Previous posts on this blog has addressed the failure of a party (usually an appellant) to follow the briefing requirements of Tenn. R. App. Pro. 27 and Rule 6 of the Rules of the Court of Appeals of Tennessee. The failure to follow the requirements of the rules often results in waiver of the ability to assert the issue(s) on appeal.
But an appellee can waive appellant’s failure to comply with the rules by not pointing out the deficient briefing and asking the appellate court to find waiver.
A recent example of this is can be found in Adams v. Conner, No. W2023-00151-COA-R3-CV (Tenn. Ct. App.
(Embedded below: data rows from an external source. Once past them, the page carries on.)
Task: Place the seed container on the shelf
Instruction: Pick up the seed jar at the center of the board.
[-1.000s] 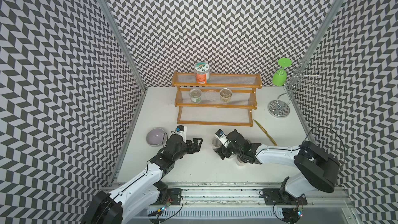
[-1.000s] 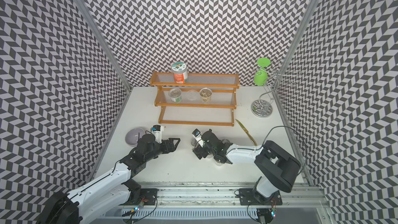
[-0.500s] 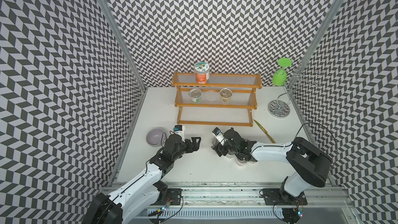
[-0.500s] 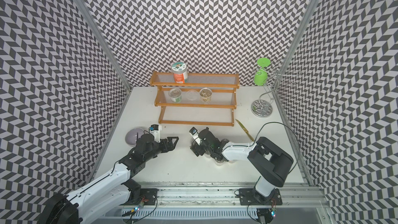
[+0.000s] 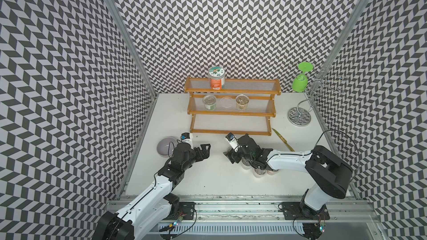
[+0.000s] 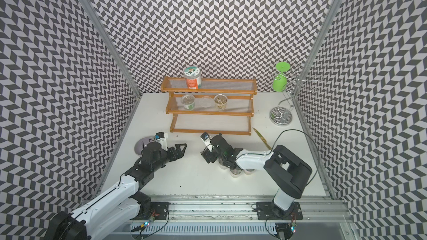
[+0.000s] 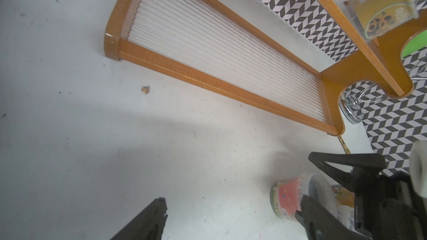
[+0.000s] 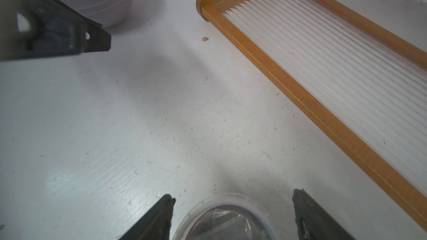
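the right gripper (image 5: 231,157) reaches low over the white table (image 5: 208,181), jaws parted to either side of the clear-lidded seed container (image 8: 224,218); in the right wrist view a strip of table shows between the lid and one finger (image 8: 307,215), so no grip can be made out; the container stands on the table on the near side of the shelf (image 5: 231,132), right of centre and apart from its bottom tier; two more small tubs (image 5: 258,173) huddle just beside it under the right arm; to the left, the left gripper (image 5: 206,150) hovers with jaws spread wide and nothing between them; a lilac bowl (image 5: 164,147) sits at the table's left edge; an orange-labelled jar (image 5: 216,80) stands on the shelf's top tier and three small pots (image 5: 226,102) line the middle one; a chrome stand (image 5: 299,116) holding a green glass (image 5: 300,84) stands far right
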Controlling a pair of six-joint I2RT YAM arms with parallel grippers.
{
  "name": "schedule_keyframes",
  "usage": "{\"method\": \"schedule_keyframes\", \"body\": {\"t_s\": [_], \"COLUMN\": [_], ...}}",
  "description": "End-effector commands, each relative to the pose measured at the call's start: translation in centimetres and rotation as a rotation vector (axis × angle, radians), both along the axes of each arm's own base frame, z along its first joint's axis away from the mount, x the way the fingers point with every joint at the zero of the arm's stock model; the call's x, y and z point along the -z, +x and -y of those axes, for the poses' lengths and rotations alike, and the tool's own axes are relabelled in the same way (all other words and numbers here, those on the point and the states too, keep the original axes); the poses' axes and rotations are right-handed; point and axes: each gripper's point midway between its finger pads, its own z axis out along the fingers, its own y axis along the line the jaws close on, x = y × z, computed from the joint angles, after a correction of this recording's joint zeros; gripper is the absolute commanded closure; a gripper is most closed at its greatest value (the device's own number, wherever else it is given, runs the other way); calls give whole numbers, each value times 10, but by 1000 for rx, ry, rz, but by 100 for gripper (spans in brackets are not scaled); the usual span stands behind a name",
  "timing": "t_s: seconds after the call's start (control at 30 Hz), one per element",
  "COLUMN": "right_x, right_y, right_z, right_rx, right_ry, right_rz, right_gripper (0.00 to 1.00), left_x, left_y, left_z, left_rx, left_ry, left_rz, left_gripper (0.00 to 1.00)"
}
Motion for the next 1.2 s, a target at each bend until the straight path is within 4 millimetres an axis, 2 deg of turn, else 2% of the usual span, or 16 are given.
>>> {"method": "schedule_keyframes", "body": {"t_s": [0.0,0.17,0.27,0.37,0.43,0.57,0.67,0.97,1.17], "right_x": [4,7,15,18,18,12,2,-24,-36], "right_y": [-4,-16,-20,-21,-20,-16,-12,6,36], "right_z": [0,8,14,12,10,6,2,-12,-38], "right_rx": [3,-26,-29,-39,-41,-41,-34,-3,47], "right_ry": [3,-30,-53,-69,-66,-53,-29,30,68], "right_rz": [-16,-53,-66,-82,-82,-73,-54,1,35], "right_gripper": [15,13,15,17,22,23,27,27,26], "left_x": [-9,-12,-10,-10,-10,-11,-12,-10,4], "left_y": [2,3,3,4,4,4,4,5,9], "left_z": [-2,1,1,2,3,3,2,-2,-32], "left_rx": [11,33,37,40,45,44,40,13,-104], "left_ry": [2,-14,-14,-19,-20,-22,-22,-20,-90], "left_rz": [17,26,20,17,17,18,18,9,-56], "left_gripper": [6,6,6,6,6,6,6,5,4]}}
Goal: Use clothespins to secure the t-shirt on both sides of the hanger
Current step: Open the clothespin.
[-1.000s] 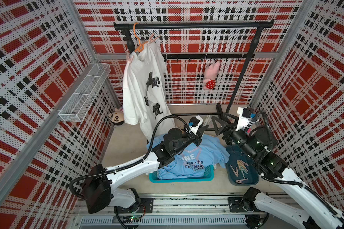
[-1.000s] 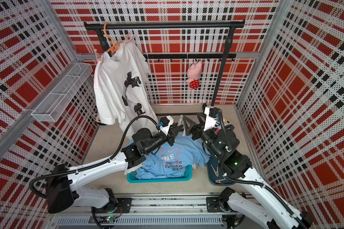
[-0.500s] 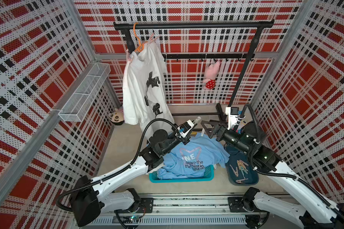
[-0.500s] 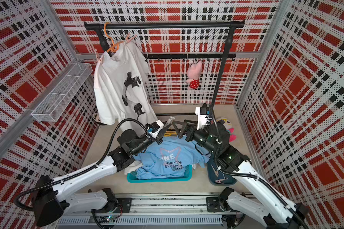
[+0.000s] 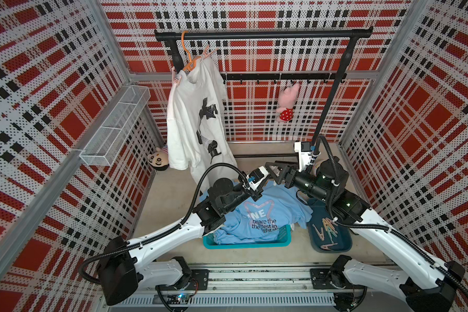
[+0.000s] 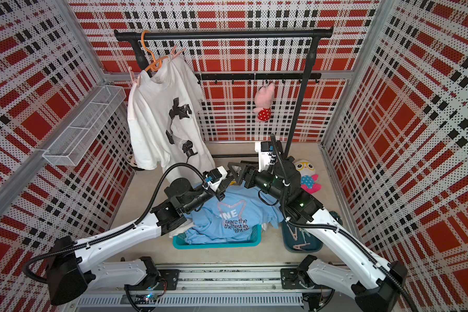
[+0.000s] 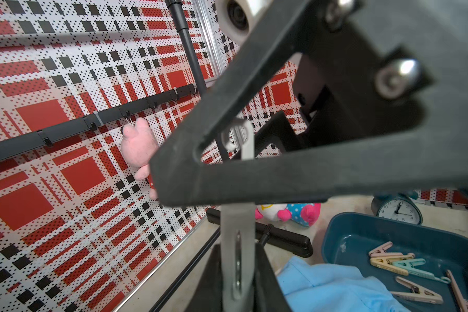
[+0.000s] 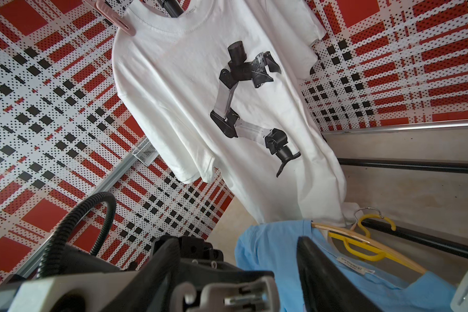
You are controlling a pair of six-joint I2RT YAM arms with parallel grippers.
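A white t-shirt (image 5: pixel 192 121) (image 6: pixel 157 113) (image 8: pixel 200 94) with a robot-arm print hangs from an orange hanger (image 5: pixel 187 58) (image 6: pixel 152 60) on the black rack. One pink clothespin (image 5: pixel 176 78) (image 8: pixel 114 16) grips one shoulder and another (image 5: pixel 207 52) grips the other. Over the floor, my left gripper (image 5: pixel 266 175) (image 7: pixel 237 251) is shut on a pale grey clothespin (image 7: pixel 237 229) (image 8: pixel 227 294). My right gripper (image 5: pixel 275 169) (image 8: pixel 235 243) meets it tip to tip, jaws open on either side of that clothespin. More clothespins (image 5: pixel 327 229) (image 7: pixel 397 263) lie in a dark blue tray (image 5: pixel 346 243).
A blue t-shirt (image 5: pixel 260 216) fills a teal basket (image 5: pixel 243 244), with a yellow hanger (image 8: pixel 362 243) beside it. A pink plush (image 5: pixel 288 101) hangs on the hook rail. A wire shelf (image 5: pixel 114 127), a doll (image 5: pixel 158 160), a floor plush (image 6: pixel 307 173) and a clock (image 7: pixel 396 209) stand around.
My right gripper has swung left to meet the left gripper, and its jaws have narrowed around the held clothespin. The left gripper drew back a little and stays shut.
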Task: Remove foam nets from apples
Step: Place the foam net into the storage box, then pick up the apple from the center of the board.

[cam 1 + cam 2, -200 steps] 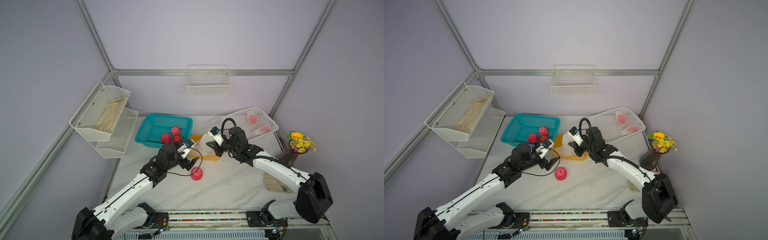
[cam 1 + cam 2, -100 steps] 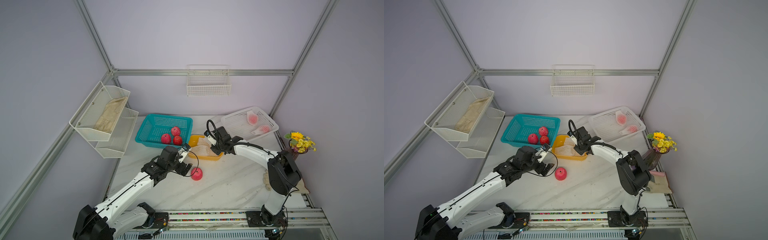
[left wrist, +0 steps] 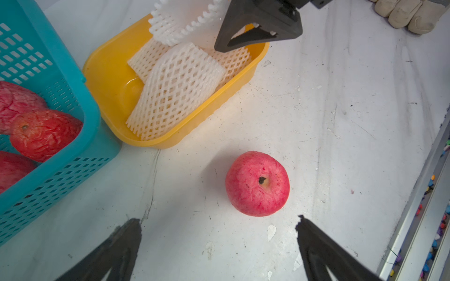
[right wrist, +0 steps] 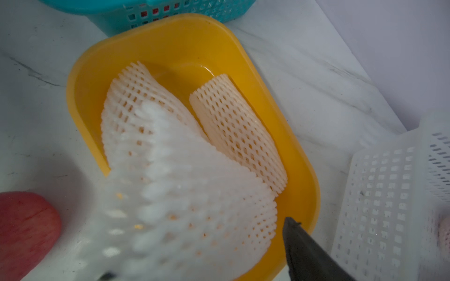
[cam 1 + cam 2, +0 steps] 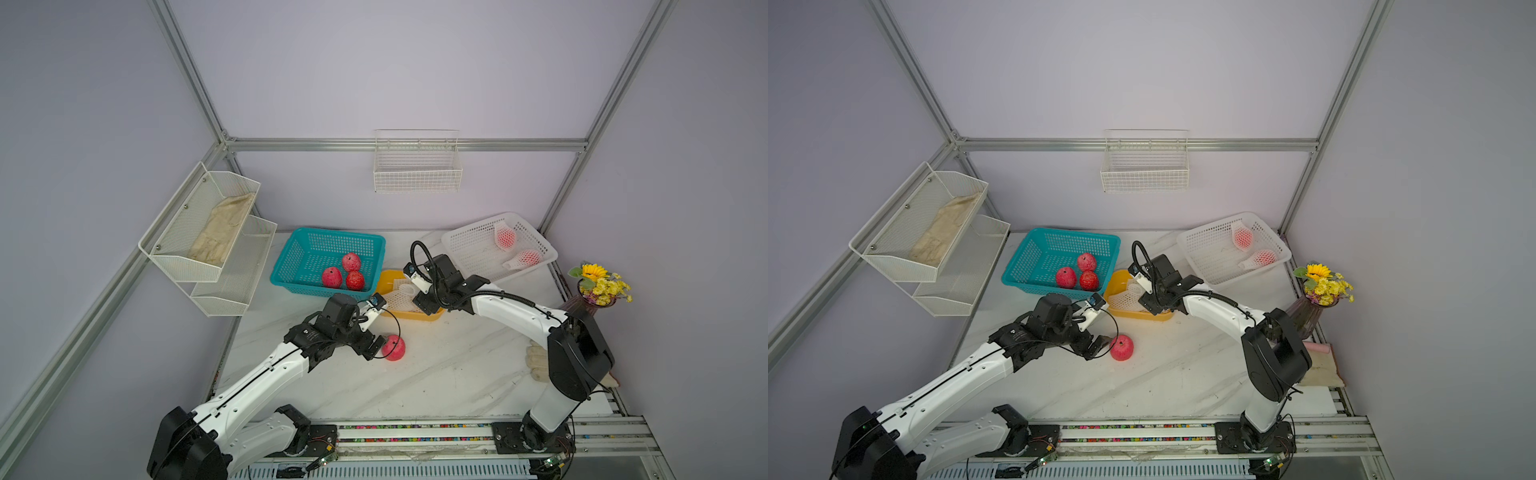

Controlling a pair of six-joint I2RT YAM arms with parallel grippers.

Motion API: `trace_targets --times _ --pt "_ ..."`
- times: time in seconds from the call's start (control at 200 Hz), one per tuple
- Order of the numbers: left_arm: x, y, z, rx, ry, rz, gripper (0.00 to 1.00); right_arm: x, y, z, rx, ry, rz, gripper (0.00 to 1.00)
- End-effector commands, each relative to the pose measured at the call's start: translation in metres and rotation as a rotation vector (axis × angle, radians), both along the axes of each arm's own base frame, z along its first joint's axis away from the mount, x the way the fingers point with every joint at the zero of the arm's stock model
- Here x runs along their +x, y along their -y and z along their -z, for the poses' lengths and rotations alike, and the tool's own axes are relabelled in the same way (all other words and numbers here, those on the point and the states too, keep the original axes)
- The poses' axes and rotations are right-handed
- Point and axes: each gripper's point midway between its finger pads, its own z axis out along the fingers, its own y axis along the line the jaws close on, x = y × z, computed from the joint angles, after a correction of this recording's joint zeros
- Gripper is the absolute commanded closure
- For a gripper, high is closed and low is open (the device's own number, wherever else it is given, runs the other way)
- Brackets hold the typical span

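At the left of a top view, three bare apples (image 5: 331, 277) sit in the teal basket (image 5: 299, 257). Just right of it, lower in the frame, the left gripper (image 5: 376, 347) hangs low over the tabletop (image 5: 457, 374) with its jaws spread wide and empty. The fourth bare apple (image 5: 394, 347) stands stem-up just past their tips, touching neither.

Next comes the yellow tray (image 5: 415, 318), where the stripped foam nets (image 4: 237, 126) lie flat. The right gripper (image 5: 423, 299) hovers over the tray's right end, jaws apart, with the topmost net (image 4: 190, 194) draped between them. We cannot tell whether the net clings to a pad or lies free.

We judge the step in hand to be dropping that net. To do it well, we would lift the right gripper straight up so the soft mesh slides off inside the tray and is not dragged over the rim. The left jaws should then close on the loose apple at its widest part — gently, since it can roll.

At the upper right, two netted apples (image 5: 505, 237) wait in the white basket (image 5: 457, 241).
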Motion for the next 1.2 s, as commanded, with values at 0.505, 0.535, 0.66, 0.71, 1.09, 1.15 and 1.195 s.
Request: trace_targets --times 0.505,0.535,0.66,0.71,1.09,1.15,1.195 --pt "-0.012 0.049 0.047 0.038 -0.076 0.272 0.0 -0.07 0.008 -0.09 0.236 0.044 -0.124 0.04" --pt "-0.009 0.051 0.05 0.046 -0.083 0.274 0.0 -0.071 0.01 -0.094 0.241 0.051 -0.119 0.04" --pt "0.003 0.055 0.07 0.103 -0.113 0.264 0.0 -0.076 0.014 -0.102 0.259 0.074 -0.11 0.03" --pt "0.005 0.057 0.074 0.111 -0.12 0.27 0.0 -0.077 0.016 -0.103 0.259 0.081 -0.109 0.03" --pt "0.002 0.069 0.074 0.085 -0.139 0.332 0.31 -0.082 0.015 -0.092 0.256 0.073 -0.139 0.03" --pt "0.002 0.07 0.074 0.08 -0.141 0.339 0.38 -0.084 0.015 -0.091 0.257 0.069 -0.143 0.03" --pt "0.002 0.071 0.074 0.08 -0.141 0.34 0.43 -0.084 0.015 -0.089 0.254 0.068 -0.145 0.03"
Dec. 28, 2023) (memorandum opinion). Appellant, a pro se litigant, did not follow the briefing rules but the Court of Appeals addressed the issue anyway, saying
We note that Appellant’s brief on this issue is fairly deficient and incorrectly focuses on the dismissal in the general sessions court, rather than the dismissal in the trial court. See Tenn. R. App. R. 27(a) (providing the mandatory requirements for appellate briefs). Still, Appellee has not asserted that Appellant’s arguments on appeal are subject to waiver. Appellee has also fully briefed the issue of subject matter jurisdiction. See Shaw v. Gross, No. W2017-00441-COA-R3-CV, 2018 WL 801536, at *4 n.5 (Tenn. Ct. App. Feb. 9, 2018) (holding that an issue would be considered despite deficient briefing when the “[a]ppellees were not deprived of the opportunity to address this issue on appeal because it was fully addressed in their brief”). We have previously found good cause to excuse deficient briefing “when ‘the appellant is self-represented, [the court’s] ability to address the sole issue appealed is not hindered by the deficiencies, or the gravity of the issues is such that resolution is necessary.’” City of Memphis v. Edwards by & Through Edwards, No. W2022-00087-SC-R11-CV, 2023 WL 4414598, at *1 (Tenn. July 5, 2023) (per curium order) (quoting City of Memphis v. Edwards by & Through Edwards, No. W2022-00087- COA-R3-CV, 2023 WL 2159244, at *11 (Tenn. Ct. App. Feb. 22, 2023) (Stafford, J., dissenting), vacated, 2023 WL 4414598) citing Tenn. R. App. P. 2)). All three considerations are present in this case. Given these considerations, Appellee’s decision not to assert waiver on appeal, and the fact that Appellee was not deprived of an opportunity to address this issue on appeal, we will consider this issue notwithstanding Appellant’s deficient brief.
Id. at *4 – 5, fn. 5.
So what are the takeaways from this opinion?
First, if the case is important enough to be appealed it is important enough to take the time necessary to understand the appellate rules of appellate procedure and follow them.
Second, an appellee should always determine whether an appellant has lost or waived the right to assert error on appeal. Initially, that involves an analysis of whether the appeal was timely filed from a final judgment. If not, the appellate court does not have jurisdiction to consider the appeal and the appeal will be tossed out. Assuming the appeal survives, then each issue raised by the appellant must be examined to determine whether it has been waived.
For example, if the alleged error is the trial court’s decision to admit certain evidence at trial, the appellant must be able to point to the record as to where a timely objection was made to the evidence. If a timely objection was not made the issue can be waived. If the issue is not properly briefed by the appellant, the issue can be waived. Good appellate lawyers always seek to find a way to through out an issue (or the entire case) before addressing the substance of the opponent’s arguments.
This is not “sharp” lawyering – it is asking the courts to apply the rules as written. Courts are increasingly willing to do so, especially against parties represented by lawyers.